Belying concerns in Beijing, Chinese companies began signing deals with Pfizer partner BioNTech last week to import the American vaccine.

“It seems that Washington does not really care that more people would be infected and die due to its slow distribution of vaccines,” the Global Times accused. “For the U.S., the results are more important than the process, regardless of how cruel the process can be.”

The Times appeared to blame the United States for the growing number of coronavirus cases in the United Kingdom.

“But the situation in the UK shows that the US’ vaccines cannot solve the urgent problem.

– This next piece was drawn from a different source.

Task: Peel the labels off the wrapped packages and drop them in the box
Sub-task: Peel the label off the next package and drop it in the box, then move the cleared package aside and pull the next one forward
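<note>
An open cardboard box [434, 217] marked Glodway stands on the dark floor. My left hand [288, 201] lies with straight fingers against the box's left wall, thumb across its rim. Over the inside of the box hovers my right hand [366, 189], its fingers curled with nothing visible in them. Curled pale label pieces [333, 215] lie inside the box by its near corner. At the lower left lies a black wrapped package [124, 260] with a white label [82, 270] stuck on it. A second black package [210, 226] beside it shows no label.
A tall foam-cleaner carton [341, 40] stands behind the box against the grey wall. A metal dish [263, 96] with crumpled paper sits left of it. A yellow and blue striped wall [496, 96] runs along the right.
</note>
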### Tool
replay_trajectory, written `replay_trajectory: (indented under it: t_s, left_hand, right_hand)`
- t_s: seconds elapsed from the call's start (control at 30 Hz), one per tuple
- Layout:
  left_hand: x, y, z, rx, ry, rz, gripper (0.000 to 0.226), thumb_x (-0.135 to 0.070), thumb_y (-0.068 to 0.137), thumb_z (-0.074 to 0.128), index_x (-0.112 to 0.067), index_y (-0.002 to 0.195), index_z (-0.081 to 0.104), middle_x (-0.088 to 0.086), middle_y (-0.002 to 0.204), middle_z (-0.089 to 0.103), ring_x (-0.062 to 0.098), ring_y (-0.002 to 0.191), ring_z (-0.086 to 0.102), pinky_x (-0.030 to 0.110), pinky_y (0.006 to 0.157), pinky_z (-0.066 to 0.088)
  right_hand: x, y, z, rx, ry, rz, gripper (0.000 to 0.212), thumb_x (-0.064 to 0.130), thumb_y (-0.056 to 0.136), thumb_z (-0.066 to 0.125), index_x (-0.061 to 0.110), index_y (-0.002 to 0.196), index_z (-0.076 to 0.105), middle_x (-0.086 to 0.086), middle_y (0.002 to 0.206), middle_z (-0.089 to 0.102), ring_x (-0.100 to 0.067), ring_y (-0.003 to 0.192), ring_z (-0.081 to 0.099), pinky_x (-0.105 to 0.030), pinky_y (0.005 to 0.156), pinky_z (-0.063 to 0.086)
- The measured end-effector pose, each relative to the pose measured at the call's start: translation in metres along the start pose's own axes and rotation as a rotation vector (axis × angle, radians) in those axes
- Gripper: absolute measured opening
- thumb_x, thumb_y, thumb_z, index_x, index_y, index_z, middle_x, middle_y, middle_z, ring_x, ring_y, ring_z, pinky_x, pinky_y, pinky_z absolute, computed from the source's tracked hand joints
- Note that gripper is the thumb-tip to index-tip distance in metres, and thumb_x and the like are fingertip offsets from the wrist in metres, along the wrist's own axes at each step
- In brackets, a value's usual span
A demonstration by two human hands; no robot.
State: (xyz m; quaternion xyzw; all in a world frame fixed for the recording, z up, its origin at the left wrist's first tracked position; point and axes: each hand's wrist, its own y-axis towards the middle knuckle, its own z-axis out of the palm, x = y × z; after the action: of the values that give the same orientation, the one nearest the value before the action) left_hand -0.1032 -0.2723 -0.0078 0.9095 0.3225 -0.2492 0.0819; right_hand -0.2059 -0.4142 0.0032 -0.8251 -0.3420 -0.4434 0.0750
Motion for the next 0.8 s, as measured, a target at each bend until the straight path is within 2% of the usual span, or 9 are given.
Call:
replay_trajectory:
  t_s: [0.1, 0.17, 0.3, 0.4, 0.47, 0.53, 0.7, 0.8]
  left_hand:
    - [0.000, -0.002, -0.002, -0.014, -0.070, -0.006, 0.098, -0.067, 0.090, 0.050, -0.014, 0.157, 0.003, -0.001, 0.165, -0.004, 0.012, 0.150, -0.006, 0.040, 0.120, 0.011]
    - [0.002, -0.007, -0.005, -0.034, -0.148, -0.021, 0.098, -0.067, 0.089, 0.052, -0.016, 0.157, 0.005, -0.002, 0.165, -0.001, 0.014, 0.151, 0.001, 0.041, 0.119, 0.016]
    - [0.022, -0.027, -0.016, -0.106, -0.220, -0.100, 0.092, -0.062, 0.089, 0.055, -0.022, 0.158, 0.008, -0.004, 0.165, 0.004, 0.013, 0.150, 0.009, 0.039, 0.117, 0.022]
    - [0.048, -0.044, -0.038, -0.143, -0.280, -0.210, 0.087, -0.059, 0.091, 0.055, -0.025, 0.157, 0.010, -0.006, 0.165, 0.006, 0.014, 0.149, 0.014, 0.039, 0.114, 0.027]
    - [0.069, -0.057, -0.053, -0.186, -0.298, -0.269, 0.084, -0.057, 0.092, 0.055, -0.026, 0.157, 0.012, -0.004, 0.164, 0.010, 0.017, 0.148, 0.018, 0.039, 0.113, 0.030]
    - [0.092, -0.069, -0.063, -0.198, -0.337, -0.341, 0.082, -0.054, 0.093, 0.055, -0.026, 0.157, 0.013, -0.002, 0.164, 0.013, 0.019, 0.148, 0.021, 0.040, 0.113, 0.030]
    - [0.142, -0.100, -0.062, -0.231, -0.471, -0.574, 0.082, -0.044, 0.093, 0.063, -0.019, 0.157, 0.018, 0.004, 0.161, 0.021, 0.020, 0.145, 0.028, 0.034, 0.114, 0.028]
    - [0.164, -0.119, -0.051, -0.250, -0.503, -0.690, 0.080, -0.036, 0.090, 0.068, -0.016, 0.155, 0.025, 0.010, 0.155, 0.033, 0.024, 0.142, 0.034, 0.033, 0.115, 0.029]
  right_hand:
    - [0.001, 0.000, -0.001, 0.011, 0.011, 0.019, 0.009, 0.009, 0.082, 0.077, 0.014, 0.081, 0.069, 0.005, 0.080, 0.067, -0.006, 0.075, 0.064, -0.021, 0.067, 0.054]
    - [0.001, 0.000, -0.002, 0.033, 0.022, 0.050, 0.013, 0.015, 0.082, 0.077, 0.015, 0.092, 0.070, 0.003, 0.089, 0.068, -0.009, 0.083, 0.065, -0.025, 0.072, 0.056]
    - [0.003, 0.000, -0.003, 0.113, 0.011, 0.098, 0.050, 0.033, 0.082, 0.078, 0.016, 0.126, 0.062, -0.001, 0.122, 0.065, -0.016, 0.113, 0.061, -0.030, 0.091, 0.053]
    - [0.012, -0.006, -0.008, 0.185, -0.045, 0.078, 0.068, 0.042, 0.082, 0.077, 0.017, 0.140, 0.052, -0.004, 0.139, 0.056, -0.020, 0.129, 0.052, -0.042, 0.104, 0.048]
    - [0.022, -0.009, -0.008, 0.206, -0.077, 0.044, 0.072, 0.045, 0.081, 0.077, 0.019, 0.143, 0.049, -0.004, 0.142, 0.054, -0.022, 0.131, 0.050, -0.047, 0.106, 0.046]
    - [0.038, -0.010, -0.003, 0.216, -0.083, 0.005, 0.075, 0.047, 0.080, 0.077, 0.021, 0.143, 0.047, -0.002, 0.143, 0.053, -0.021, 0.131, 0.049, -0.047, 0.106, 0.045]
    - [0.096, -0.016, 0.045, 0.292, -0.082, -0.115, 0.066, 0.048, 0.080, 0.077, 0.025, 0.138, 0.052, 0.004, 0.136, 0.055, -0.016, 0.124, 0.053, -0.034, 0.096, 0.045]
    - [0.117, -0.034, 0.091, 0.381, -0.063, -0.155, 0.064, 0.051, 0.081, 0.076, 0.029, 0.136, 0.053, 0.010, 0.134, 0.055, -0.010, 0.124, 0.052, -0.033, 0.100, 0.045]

Although the UK was the first country to start using American vaccines, the amount of vaccines was too few to work,” the propaganda outlet claimed. “This time, in addition to being isolated by other countries, the UK has not even received messages of support from leaders of its allies. … The UK has become a lonely island in the raging epidemic.”

“It would be very dangerous if European countries put all their hopes on U.S. vaccines,” the Global Times warned. “If European countries completely depend on US vaccines, then an order of vaccine will be formed and it will fully embody ‘America First.’”

The editorial concludes, ironically, with a call not to “make the [Chinese coronavirus] fight ideological.”

Elsewhere in the pages of the Global Times on Wednesday, the newspaper claimed that Christians in China — an atheist state that violently represses Christian populations — would enjoy their Christmas holiday more in China because lockdowns would not limit their mobility. The newspaper cited a significant drop in orders for Chinese-made Christmas decorations as a sign that the West’s Christians would have a “dark Christmas season.”

“The rare decline in China’s Christmas exports also reflects the reality of out-of-control epidemic prevention and control in Europe and the U.S.,” a Communist Party-approved “expert” told the Times. “This year, Europe and the US will have one of their worst Christmas in years.”

“In another indication of how life is getting back to normal, many foreign nationals may have a better Christmas in China than in their home countries. In Shanghai, many foreigners have already started celebrating,” the newspaper proclaimed.

The Chinese Communist Party regularly disparages other parts of the world for having inferior cultural values to those of the Han Chinese. Party propaganda outlets have blamed the United States, for example, for the opioid crisis, dismissing China’s role as the world’s largest manufacturer of fentanyl, a dangerous synthetic opioid responsible for a large number of deaths in America.

In 2017, Chinese state media similarly blamed Russian culture, and not the failed ideology of communism, for the fall of the Soviet Union, claiming the Chinese Communist Party could never endure the same fate.

A year later, a column in the Global Times asserted that, “it may sound racist,” but Brazilian people are inferior to Han Chinese and will never be able to compete on the global market because of their culture.

Brazil has become a key player in the development of CoronaVac, creating a wrinkle for the Global Times’ proposition. Brazil has allowed some of the largest vaccine candidate tests to take place on its soil, helping Sinovac get its vaccine approved on the market. Anvisa, Brazil’s Health Regulatory Agency, announced last week that China was being “not transparent” about the results of its studies and that, if approached, it could not currently offer emergency use authorization for the biological cocktail.

“This vaccine has already received emergency use authorization in China since June of this year. The Chinese criteria to issue authorization for emergency use in China are not transparent and there is no information available over the criteria currently used by Chinese agencies to make this decision,” Anvisa asserted.